Charley Phillips

Personal information
- Full name: Charley Nicola Phillips
- Born: 7 May 2003 (age 23)
- Batting: Right-handed
- Bowling: Right-arm medium
- Role: Bowler

Domestic team information
- 2021–2024: Hertfordshire
- 2025–present: The Blaze
- 2025–present: Trent Rockets

Career statistics
| Competition | WLA | WT20 |
| Matches | 20 | 33 |
| Runs scored | 35 | 33 |
| Batting average | 11.66 | 16.50 |
| 100s/50s | 0/0 | 0/0 |
| Top score | 15 | 11* |
| Balls bowled | 868 | 582 |
| Wickets | 31 | 29 |
| Bowling average | 20.74 | 19.62 |
| 5 wickets in innings | 1 | 0 |
| 10 wickets in match | 0 | 0 |
| Best bowling | 5/49 | 4/10 |
| Catches/stumpings | 3/– | 3/– |
- Source: CricketArchive, 29 July 2026

= Charley Phillips =

English cricketer

Charley Nicola Phillips (born 7 May 2003) is an English cricketer who currently plays for The Blaze and Trent Rockets. She plays as a right-handed batter and right-arm medium bowler.

==Domestic career==
Phillips made her county debut in 2021, for Hertfordshire against Norfolk, taking 3/17 from four overs. She played six matches for the side in the 2022 Women's Twenty20 Cup, taking four wickets.
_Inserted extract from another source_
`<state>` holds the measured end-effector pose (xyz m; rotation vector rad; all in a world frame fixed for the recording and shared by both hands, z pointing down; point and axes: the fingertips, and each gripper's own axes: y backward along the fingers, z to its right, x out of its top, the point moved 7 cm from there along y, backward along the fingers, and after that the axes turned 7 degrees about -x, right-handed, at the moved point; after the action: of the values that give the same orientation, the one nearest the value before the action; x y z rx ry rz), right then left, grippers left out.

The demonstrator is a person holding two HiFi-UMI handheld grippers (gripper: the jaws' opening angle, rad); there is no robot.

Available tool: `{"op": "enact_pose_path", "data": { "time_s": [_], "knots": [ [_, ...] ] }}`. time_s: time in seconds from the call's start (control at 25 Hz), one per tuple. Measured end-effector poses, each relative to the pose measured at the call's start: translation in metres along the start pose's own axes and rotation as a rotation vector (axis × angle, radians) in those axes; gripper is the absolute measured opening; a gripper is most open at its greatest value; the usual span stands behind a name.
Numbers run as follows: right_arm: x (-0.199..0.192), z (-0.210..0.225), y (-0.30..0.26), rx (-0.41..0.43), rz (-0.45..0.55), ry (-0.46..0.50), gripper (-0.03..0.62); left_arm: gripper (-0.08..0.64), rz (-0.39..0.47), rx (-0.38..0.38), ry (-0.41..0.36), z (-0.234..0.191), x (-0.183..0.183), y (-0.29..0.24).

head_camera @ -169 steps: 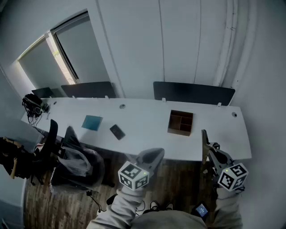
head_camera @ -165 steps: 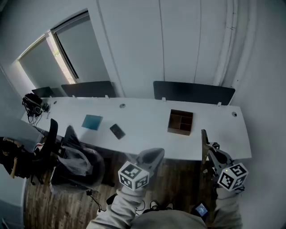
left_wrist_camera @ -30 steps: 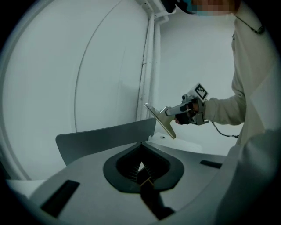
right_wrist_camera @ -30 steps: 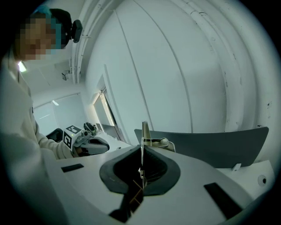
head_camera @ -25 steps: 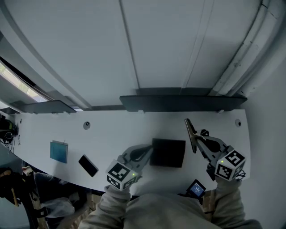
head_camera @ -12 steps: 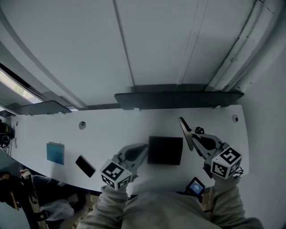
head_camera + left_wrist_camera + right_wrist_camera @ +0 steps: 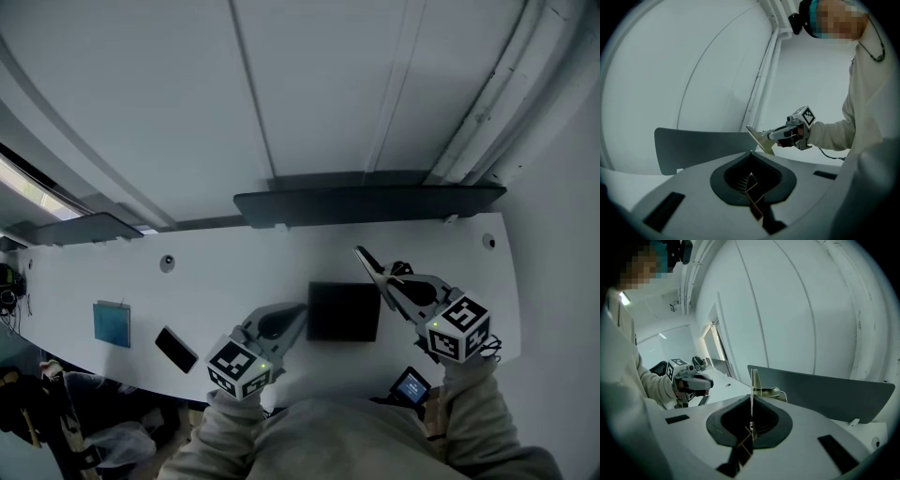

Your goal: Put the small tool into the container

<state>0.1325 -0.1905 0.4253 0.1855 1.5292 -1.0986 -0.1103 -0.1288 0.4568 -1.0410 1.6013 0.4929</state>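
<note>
The container point(image 7: 343, 311) shows as a dark square box on the white table point(image 7: 234, 281), in the head view. My left gripper point(image 7: 300, 309) lies shut just left of it, tips near its left wall. My right gripper point(image 7: 360, 252) is shut too, held above the table with its tips over the box's far right corner. Nothing shows between either pair of jaws. In the left gripper view the right gripper point(image 7: 756, 135) hangs ahead with its jaws together. The right gripper view shows the left gripper point(image 7: 702, 400) low at the left. No small tool is visible in any view.
A black phone point(image 7: 175, 349) and a blue notebook point(image 7: 112, 322) lie at the table's left. Dark partition panels point(image 7: 366, 203) run along the far edge against the white wall. A small lit device point(image 7: 411, 385) sits near the front edge by my right sleeve.
Several seconds ago I stood back from the table; now I am right over it. In the last second the right gripper has shifted left toward the container; the left gripper has stayed beside it.
</note>
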Motion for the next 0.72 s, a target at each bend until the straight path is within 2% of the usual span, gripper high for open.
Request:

In the 2023 Women's Twenty20 Cup she made a further four appearances, and in the 2024 Women's Twenty20 Cup seven appearances, taking a single wicket in 2023, and four wickets in 2024. She made a single appearance in the 2024 ECB Women's County One-Day, taking three wickets.

Phillips was first named in the Sunrisers academy in 2021. She was promoted to the full squad ahead of 2024, but did not make an appearance for the side, joining The Blaze on loan in September ahead of signing permanently in 2025.

Phillips debuted for The Blaze in the 2025 Women's One-Day Cup, taking three wickets across the competition, before taking five wickets in the 2025 Women's T20 Blast. She was named as a 'Wildcard player' for the 2025 The Hundred season, being named in the Trent Rockets squad. In 2026 she took 22 wickets in the 2026 Women's One-Day Cup and two wickets in the 2026 Women's T20 Blast. She was again signed by the Trent Rockets for the 2026 The Hundred season, being signed in the auction.

==International career==
In June 2026, she debuted for England A against India A.